19

From 2 lists of the form List[(Int, String):

l1 = List((1,"a"),(3,"b"))
l2 = List((3,"a"),(4,"c"))

how can I combine the Integers where the Strings are the same to get this third list:

l3 = List((4,"a"),(3,"b"),(4,"c"))

Right now I'm traversing both of the lists and adding if the strings are the same, but I think there should be a simple solution with pattern matching.

Xavier Guihot
  • 54,987
  • 21
  • 291
  • 190
Samuel Thomas
  • 193
  • 1
  • 1
  • 4
  • 1
    similar question: http://stackoverflow.com/questions/7076128/best-way-to-merge-two-maps-and-sum-the-values-of-same-key – Infinity Oct 01 '11 at 17:45
  • Is it just me, or does this problem seem easier to solve when you have List[(String, Int)] rather than List[(Int, String)]? – Duncan McGregor Oct 01 '11 at 20:20

8 Answers8

22
val l = l1 ::: l2
val m = Map[String, Int]()
(m /: l) {
  case (map, (i, s)) => { map.updated(s, i + (map.get(s) getOrElse 0))}
}.toList // Note: Tuples are reversed.

But I suppose there is a more elegant way to do the updated part.

Debilski
  • 66,976
  • 12
  • 110
  • 133
20

How about,

(l1 ++ l2).groupBy(_._2).mapValues(_.unzip._1.sum).toList.map(_.swap)

Unpacking this a little on the REPL helps to show what's going on,

scala> l1 ++ l2
res0: List[(Int, java.lang.String)] = List((1,a), (3,b), (3,a), (4,c))

scala> res0.groupBy(_._2)
res1: ... = Map(c -> List((4,c)), a -> List((1,a), (3,a)), b -> List((3,b)))

scala> res1.mapValues(_.unzip)
res2: ... = Map(c -> (List(4),List(c)), a -> (List(1, 3),List(a, a)), b -> (List(3),List(b)))                         

scala> res1.mapValues(_.unzip._1)                                                                                                                                                                      
res3: ... = Map(c -> List(4), a -> List(1, 3), b -> List(3))                                                                                    

scala> res1.mapValues(_.unzip._1.sum)
res4: ... = Map(c -> 4, a -> 4, b -> 3)                                                                                                               

scala> res4.toList                                                                                                                                                                                     
res5: List[(java.lang.String, Int)] = List((c,4), (a,4), (b,3))                                                                                                                                        

scala> res5.map(_.swap)
res6: List[(Int, java.lang.String)] = List((4,c), (4,a), (3,b))
Miles Sabin
  • 23,015
  • 6
  • 61
  • 95
  • 2
    While I tend to give myself a pat on the back every time I can implement a function without a newline, that's pretty opaque!
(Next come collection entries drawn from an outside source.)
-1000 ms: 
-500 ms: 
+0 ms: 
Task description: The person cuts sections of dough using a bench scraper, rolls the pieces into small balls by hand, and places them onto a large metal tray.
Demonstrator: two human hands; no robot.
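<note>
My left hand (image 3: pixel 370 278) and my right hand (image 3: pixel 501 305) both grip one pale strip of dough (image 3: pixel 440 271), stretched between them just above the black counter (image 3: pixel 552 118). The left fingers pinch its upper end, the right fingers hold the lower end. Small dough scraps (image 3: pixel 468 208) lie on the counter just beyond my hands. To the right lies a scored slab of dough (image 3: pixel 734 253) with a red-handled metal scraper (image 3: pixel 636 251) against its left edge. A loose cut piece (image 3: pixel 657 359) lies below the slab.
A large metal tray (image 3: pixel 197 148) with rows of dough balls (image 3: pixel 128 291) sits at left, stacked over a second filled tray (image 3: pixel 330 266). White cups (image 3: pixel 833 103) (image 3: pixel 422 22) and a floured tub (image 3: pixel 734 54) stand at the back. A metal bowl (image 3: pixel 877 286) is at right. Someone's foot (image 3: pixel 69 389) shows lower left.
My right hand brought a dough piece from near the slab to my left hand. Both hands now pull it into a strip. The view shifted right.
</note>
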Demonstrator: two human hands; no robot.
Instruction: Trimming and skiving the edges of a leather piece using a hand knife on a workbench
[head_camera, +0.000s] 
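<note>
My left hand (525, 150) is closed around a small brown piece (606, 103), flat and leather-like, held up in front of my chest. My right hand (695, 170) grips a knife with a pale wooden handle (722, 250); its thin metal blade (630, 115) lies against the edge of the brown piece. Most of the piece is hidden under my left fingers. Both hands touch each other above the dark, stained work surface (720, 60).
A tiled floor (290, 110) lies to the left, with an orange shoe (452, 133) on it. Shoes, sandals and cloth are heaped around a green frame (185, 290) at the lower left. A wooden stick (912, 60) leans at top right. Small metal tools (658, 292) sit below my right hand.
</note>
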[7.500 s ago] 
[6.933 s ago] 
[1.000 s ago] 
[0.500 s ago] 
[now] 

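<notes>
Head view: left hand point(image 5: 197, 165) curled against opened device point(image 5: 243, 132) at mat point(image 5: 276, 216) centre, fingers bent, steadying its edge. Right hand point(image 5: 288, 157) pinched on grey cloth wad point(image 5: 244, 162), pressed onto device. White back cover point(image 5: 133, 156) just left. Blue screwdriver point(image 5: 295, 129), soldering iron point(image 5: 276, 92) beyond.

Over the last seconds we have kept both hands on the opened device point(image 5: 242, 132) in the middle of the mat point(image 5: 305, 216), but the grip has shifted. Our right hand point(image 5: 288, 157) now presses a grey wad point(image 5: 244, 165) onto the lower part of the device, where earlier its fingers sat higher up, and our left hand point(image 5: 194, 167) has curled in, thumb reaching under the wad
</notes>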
Can you give some names to the intermediates that would make it obvious that it is correct? – Duncan McGregor Oct 01 '11 at 19:45
  • I'd recommend working through each intermediate result from beginning to the end on the REPL, starting with (l1 ++ l2) then (l1 ++ l2).groupBy(_._2) ... etc. – Miles Sabin Oct 02 '11 at 08:05
  • As it happens I had - but I'm interested - would you really leave a line of code like that in a source-base, or would you split it with explaining variable names? – Duncan McGregor Oct 04 '11 at 11:59
  • @DuncanMcGregor That's a very context dependent question ... maybe yes, maybe no. – Miles Sabin Oct 05 '11 at 08:10
  • The group by was a little confusing... I prefer use `.groupBy(x => x._2)`, it does the same thing. – Jaider May 02 '13 at 03:21
10

With Scalaz, this is a snap.

import scalaz._
import Scalaz._

val l3 = (l1.map(_.swap).toMap |+| l2.map(_.swap).toMap) toList

The |+| method is exposed on all types T for which there exists an implementation of Semigroup[T]. And it just so happens that the semigroup for Map[String, Int] is exactly what you want.

Ven
  • 19,015
  • 2
  • 41
  • 61
Apocalisp
  • 34,834
  • 8
  • 106
  • 155
1
for ( (k,v) <- (l1++l2).groupBy(_._2).toList ) yield ( v.map(_._1).sum, k )
AmigoNico
  • 6,652
  • 1
  • 35
  • 45
0
val a = List(1,1,1,0,0,2)
val b = List(1,0,3,2)

scala> List.concat(a,b)
res31: List[Int] = List(1, 1, 1, 0, 0, 2, 1, 0, 3, 2)

(or) 

scala> a.:::(b)
res32: List[Int] = List(1, 0, 3, 2, 1, 1, 1, 0, 0, 2)

(or) 

scala> a ::: b
res28: List[Int] = List(1, 1, 1, 0, 0, 2, 1, 0, 3, 2)
KARTHIKEYAN.A
  • 18,210
  • 6
  • 124
  • 133
0

An alternative to Miles Sabin's answer using Scala 2.13's new groupMapReduce method which is (as its name suggests) an equivalent (more efficient) of a groupBy followed by mapValues and a reduce step:

(l1 ::: l2).groupMapReduce(_._2)(_._1)(_ + _).toList.map(_.swap)
// List[(Int, String)] = List((3,b), (4,a), (4,c))

This:

  • prepends l1 to l2

  • groups elements based on their second tuple part (group part of groupMapReduce)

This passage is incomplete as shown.